Directly Related Errors

• GatewayDrainingError
  Gateway refuses new tasks during draining phase. This is the expected behavior but becomes a problem when draining has no timeout. Related to: indefinite draining loop.
• DeliveryValidationError
  Channel-address format mismatch detected. New error introduced by Fix 4 to fail fast on misrouted deliveries. Related to: Bug 2 cross-channel routing.
• feishu_code: 99992360
  Feishu API rejection: "Invalid ids" — user ID format not recognized by Feishu. This error confirms the routing bug (wechat ID sent to feishu).
• stalled_agent_run (classification)
  Diagnostic classification indicating no progress for 120+ seconds. Recovery action should be "abort" not "none" for model_call work kinds.

Indirectly Related Errors

• ETIMEDOUT (channel stop)
  Channel stop exceeded 5000ms after abort signal. Indicates that forceful abort handlers are not completing in time.

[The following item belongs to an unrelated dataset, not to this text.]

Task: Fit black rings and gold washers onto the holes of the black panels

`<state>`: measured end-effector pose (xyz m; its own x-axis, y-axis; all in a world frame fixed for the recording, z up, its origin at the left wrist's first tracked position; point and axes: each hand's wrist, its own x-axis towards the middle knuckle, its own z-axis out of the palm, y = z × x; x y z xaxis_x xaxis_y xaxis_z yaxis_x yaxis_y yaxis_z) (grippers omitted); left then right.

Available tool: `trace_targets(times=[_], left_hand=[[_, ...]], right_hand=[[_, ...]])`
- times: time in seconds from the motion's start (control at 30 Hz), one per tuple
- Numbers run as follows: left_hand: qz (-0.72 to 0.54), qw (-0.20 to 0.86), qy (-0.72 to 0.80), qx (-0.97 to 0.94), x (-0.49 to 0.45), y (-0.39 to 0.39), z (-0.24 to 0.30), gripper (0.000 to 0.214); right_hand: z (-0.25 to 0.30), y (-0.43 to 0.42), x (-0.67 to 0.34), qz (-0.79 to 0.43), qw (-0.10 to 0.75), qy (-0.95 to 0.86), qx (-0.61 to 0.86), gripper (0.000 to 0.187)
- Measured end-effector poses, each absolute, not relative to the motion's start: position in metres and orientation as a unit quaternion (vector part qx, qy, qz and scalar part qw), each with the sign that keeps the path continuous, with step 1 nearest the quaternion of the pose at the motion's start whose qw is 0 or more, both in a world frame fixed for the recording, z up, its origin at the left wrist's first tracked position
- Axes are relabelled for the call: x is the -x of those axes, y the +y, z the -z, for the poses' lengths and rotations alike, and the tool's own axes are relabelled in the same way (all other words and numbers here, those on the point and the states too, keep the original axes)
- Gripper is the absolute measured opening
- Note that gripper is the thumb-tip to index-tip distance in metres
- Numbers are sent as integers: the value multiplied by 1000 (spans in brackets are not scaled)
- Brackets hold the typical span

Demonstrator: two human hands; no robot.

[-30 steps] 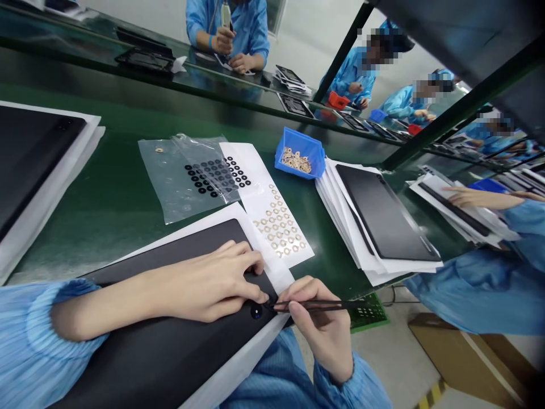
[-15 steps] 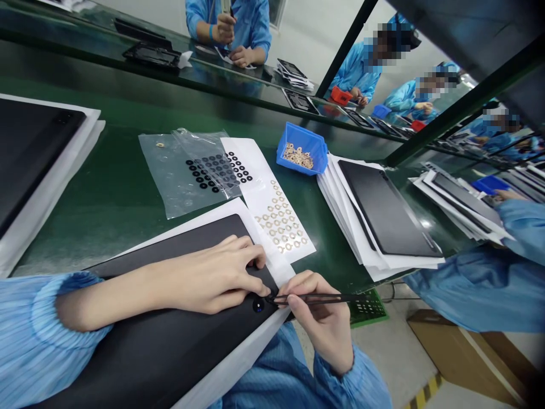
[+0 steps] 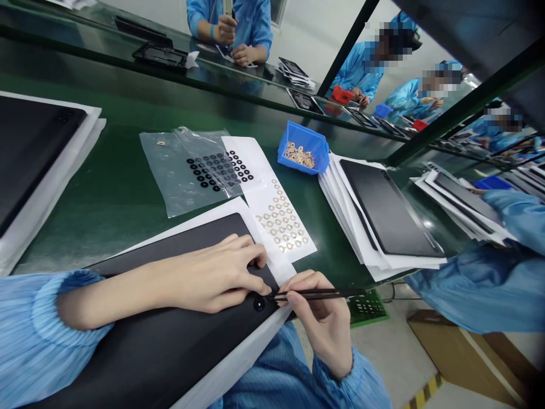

May indicate model_call or delivery handlers blocking on network I/O.
• ENOTFOUND (delivery queue)
  Delivery queue file not found during recovery. Can occur if queue files are deleted while processing retries.
• HTTP 400 (upstream API)
  Generic bad request error from messaging APIs. For Feishu specifically, check error body for feishu_code field to distinguish invalid IDs vs. other validation failures.
• Session state: processing with age: 175s
  Session stuck in processing state without progress. Should trigger automatic abort per Fix 2.

Historical Context

• Issue #1087: Gateway restart hangs on long-running tool_calls
  Previous similar issue where tool_call blocked draining. Root cause was missing abort handler registration. Fix involved adding AbortController to all async tool invocations.
• Issue #892: Delivery to wrong channel for multi-channel agents
  Agent bound to multiple channels delivered notifications to first channel regardless of requester. This is the same root cause as Bug 2, previously partially fixed but regressed.
• Issue #2154: model_call timeout not enforced during agent run
  Request timeout configured but not propagated to internal model_call invocations. This is why lastProgressAge: 168s exceeded typical timeouts (60-120s) without triggering abort.